Pour ce qui est des sciences humaines et sociales, ce modèle peine à s’imposer. Au mieux, les effets de légitimité et de reconnaissance par les pairs profitent de l’audience et de l’aura numériques. Mais les effets de compétitivité ne s’inscrivent dans aucune échelle de production intellectuelle universellement reconnue. De ce point de vue, les sciences humaines et sociales sont à la fois le point de résistance à de telles « subsomptions » numérique de masse, et par ailleurs le champ pertinent à l’avenir pour envisager en quoi le numérique pourra assumer cette sémantique complexe, diversifiée, des faits humains, culturels et sociaux. Ainsi, les sciences humaines et sociales seront à l’avenir fortement structurées par trois types de « plateformes » numériques assez indépendantes : celles en premier lieu traitant les corpus de données culturelles et historiques (anthropologie, ethnologie, histoire, faits linguistiques, etc.) ; celles en second traitant les données économiques, sociales ou politiques, donc quantitatives et statistiques ; celles enfin traitant les modélisations et simulations des comportements et des faits cognitifs (y compris réflexifs).

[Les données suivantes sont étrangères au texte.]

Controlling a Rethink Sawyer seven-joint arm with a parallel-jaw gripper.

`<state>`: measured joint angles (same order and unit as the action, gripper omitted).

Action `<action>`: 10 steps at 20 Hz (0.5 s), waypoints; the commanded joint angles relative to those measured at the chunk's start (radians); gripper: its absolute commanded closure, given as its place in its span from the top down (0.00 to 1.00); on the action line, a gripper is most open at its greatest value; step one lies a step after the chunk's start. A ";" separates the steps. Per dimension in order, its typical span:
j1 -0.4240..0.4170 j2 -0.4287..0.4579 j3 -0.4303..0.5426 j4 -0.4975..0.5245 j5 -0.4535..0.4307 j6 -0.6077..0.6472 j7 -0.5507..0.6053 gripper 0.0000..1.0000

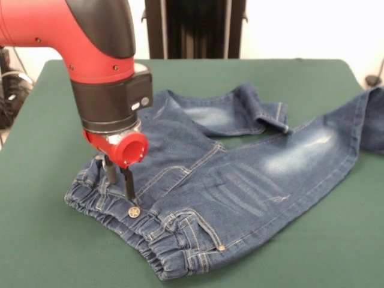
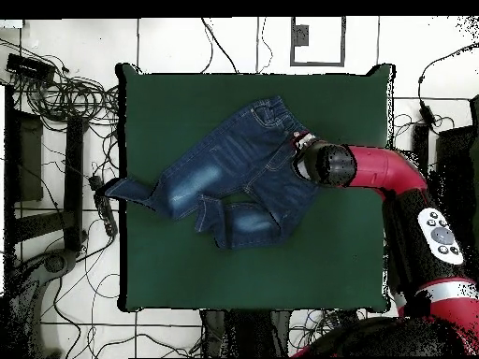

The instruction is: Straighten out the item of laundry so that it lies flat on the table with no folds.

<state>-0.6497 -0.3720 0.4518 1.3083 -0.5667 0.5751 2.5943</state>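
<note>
The small blue jeans (image 1: 252, 174) lie crumpled on the green table (image 1: 48, 240), waistband toward the camera with the brass button (image 1: 134, 211) showing. One leg stretches right to the table's edge; the other leg (image 1: 240, 111) lies bent behind it. My gripper (image 1: 120, 187) points straight down at the waistband just above the button, its two fingers close together and pinching the denim. In the overhead view the jeans (image 2: 224, 173) lie across the table (image 2: 327, 262), and the arm's wrist (image 2: 323, 164) hides the gripper.
The robot's black pedestal (image 1: 195, 29) stands behind the table's far edge. Cables and gear (image 2: 56, 140) lie on the floor beside the table. The cuff of the long leg (image 2: 120, 188) reaches past the table's edge.
</note>
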 commanded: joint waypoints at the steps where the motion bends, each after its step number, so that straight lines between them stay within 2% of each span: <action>1: 0.022 0.066 0.073 -0.063 -0.080 0.024 -0.319 1.00; 10: 0.056 0.127 0.046 -0.117 -0.102 -0.034 -0.264 1.00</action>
<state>-0.6369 -0.3163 0.4519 1.2440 -0.5665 0.5761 2.5943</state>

Ces « plates-formes » numériques seront d’ailleurs performantes en tant qu’elles permettront des interactions vives entre elles, certes, mais surtout avec des variables « naturelles » (climatiques, biologiques, écologiques, énergétiques, etc.). Au terme de tels enjeux numériques, les sciences humaines et sociales ainsi « appareillées » seraient seules aptes à éclairer « scientifiquement » ces paradoxes de réseaux d’ego vers lesquels buttent de plus en plus nos sociétés contemporaines. On est en droit d’attendre alors qu’elles contribuent à instruire la question des nouvelles prérogatives publiques et privées à l’ère numérique : plus tolérantes de l’infinie diversité culturelle, plus solidaires dans l’efficace socio-économique, plus créatrices de simulations possibles.

Les sciences humaines et sociales dériveront-elles vers cette triple tectonique, fortement déterminées par le numérique ? Sans doute. Mais gageons qu’elles ne continueront à s’instituer en « sciences » - et non seulement en de simples applications technologiques -, qu’autant qu’elles continueront à interroger le paradoxe du réseau et de l’ego à l’ère numérique ; qu’elles poursuivront l’effort de réflexivité sans lequel ces « sciences » se « réduiraient » à l’inexistence sous un primat technique, ou inversement au statut réactionnaire d’un humanisme sans moyens.